### Data below
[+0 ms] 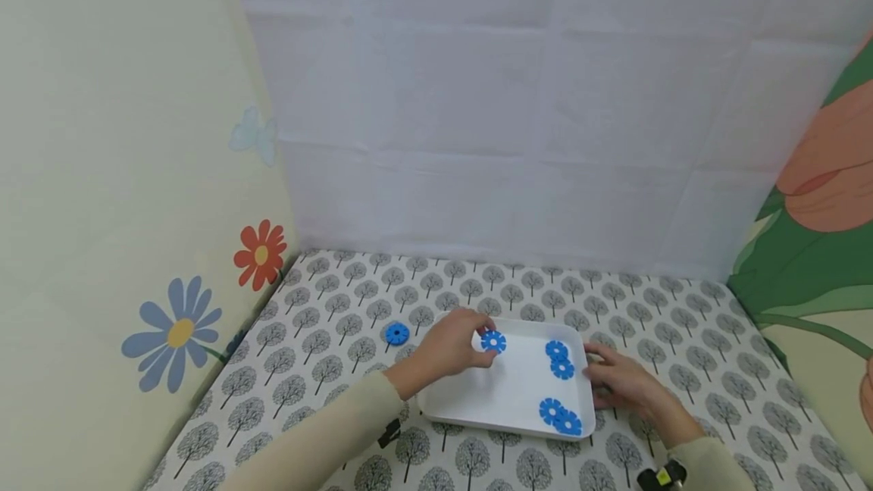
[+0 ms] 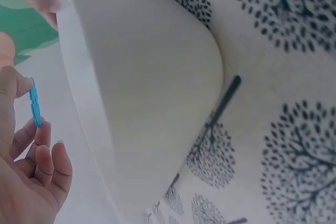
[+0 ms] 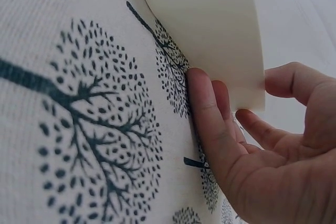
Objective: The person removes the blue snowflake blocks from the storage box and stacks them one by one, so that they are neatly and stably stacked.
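Left hand: my left hand [image 1: 458,347] pinches a blue disc [image 1: 493,341] between thumb and fingertips, above the far part of the white tray [image 1: 508,392].
Right hand: my right hand [image 1: 624,381] grips the tray's right edge, fingers along the outside of the wall.
Discs in the tray: one pair [image 1: 562,367] by the far right corner, another pair [image 1: 567,422] by the near right corner, each touching or overlapping.
Disc outside: one blue disc [image 1: 397,333] lies left of the tray, apart from it, on the bench [image 1: 709,324] with its tree-print cloth.
Step in hand: I judge I am placing this disc while steadying the tray.
Next move: I think it calls for lowering the disc flat, then freeing the pinch.
Hard to see: a blue scrap [image 1: 499,485] is cut off at the bottom edge; I cannot tell whether the outside disc is single or stacked.
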`<control>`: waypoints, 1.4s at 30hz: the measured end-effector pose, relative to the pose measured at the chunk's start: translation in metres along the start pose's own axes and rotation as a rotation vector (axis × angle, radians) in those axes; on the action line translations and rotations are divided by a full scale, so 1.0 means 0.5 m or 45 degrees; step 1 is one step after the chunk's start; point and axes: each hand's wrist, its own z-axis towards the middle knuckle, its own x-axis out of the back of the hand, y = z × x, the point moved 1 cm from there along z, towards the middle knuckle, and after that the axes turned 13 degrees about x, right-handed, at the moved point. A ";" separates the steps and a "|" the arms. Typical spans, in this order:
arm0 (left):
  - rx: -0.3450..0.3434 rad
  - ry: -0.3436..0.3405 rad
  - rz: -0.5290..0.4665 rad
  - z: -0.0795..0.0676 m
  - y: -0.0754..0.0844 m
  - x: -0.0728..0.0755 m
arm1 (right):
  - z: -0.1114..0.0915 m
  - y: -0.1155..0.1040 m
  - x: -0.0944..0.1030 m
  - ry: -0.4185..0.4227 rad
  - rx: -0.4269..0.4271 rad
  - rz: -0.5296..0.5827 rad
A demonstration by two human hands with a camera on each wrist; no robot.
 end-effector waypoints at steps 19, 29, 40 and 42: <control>0.178 0.097 -0.123 -0.022 -0.107 0.052 | 0.002 0.000 0.000 -0.003 -0.022 0.030; 0.261 0.143 -0.200 -0.035 -0.179 0.059 | 0.000 -0.003 0.001 -0.007 -0.025 0.033; 0.310 0.128 -0.180 -0.035 -0.240 0.066 | 0.003 0.001 0.001 0.000 -0.032 0.019; 0.305 0.133 -0.177 -0.033 -0.250 0.066 | 0.003 0.001 0.000 -0.001 -0.036 0.016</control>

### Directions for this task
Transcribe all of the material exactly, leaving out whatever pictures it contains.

### Task answer
[+0 ms] 
[+0 ms] 
[+0 ms] 
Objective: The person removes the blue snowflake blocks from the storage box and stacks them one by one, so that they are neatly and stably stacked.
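Left hand: my left hand [image 1: 458,347] pinches a blue disc [image 1: 493,341] between thumb and fingertips, above the far part of the white tray [image 1: 508,392].
Right hand: my right hand [image 1: 624,381] grips the tray's right edge, fingers along the outside of the wall.
Discs in the tray: one pair [image 1: 562,367] by the far right corner, another pair [image 1: 567,422] by the near right corner, each touching or overlapping.
Disc outside: one blue disc [image 1: 397,333] lies left of the tray, apart from it, on the bench [image 1: 709,324] with its tree-print cloth.
Step in hand: I judge I am placing this disc while steadying the tray.
Next move: I think it calls for lowering the disc flat, then freeing the pinch.
Hard to see: a blue scrap [image 1: 499,485] is cut off at the bottom edge; I cannot tell whether the outside disc is single or stacked.
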`<control>`: waypoints, 1.4s at 30hz: the measured end-effector pose, relative to the pose measured at the chunk's start: translation in metres along the start pose's own axes and rotation as a rotation vector (axis × angle, radians) in those axes; on the action line translations and rotations are divided by a full scale, so 1.0 means 0.5 m or 45 degrees; step 1 is one step after the chunk's start; point and axes: each hand's wrist, its own z-axis towards the middle knuckle, its own x-axis out of the back of the hand, y = z × x, the point moved 1 cm from there along z, towards the middle knuckle, and after that the axes turned 13 degrees about x, right-handed, at the moved point. A ";" separates the steps and a "|" the arms. Typical spans, in this order:
arm0 (left):
  - rx: -0.3450..0.3434 rad
  - ry: -0.3436..0.3405 rad
  - rz: -0.5290..0.4665 rad
  - z: -0.0795..0.0676 m
  - y: -0.0754..0.0844 m
  - x: -0.0728..0.0755 m
arm1 (right):
  - z: -0.1114..0.0915 m
  - y: -0.1155..0.1040 m
  - x: -0.0944..0.1030 m
  - ry: -0.4185..0.4227 rad
  - rx: -0.4269..0.4271 rad
  - rz: -0.5296..0.5827 rad
A demonstration by two human hands with a camera on each wrist; no robot.
 end-effector waypoints at steps 19, 29, 40 and 42: <control>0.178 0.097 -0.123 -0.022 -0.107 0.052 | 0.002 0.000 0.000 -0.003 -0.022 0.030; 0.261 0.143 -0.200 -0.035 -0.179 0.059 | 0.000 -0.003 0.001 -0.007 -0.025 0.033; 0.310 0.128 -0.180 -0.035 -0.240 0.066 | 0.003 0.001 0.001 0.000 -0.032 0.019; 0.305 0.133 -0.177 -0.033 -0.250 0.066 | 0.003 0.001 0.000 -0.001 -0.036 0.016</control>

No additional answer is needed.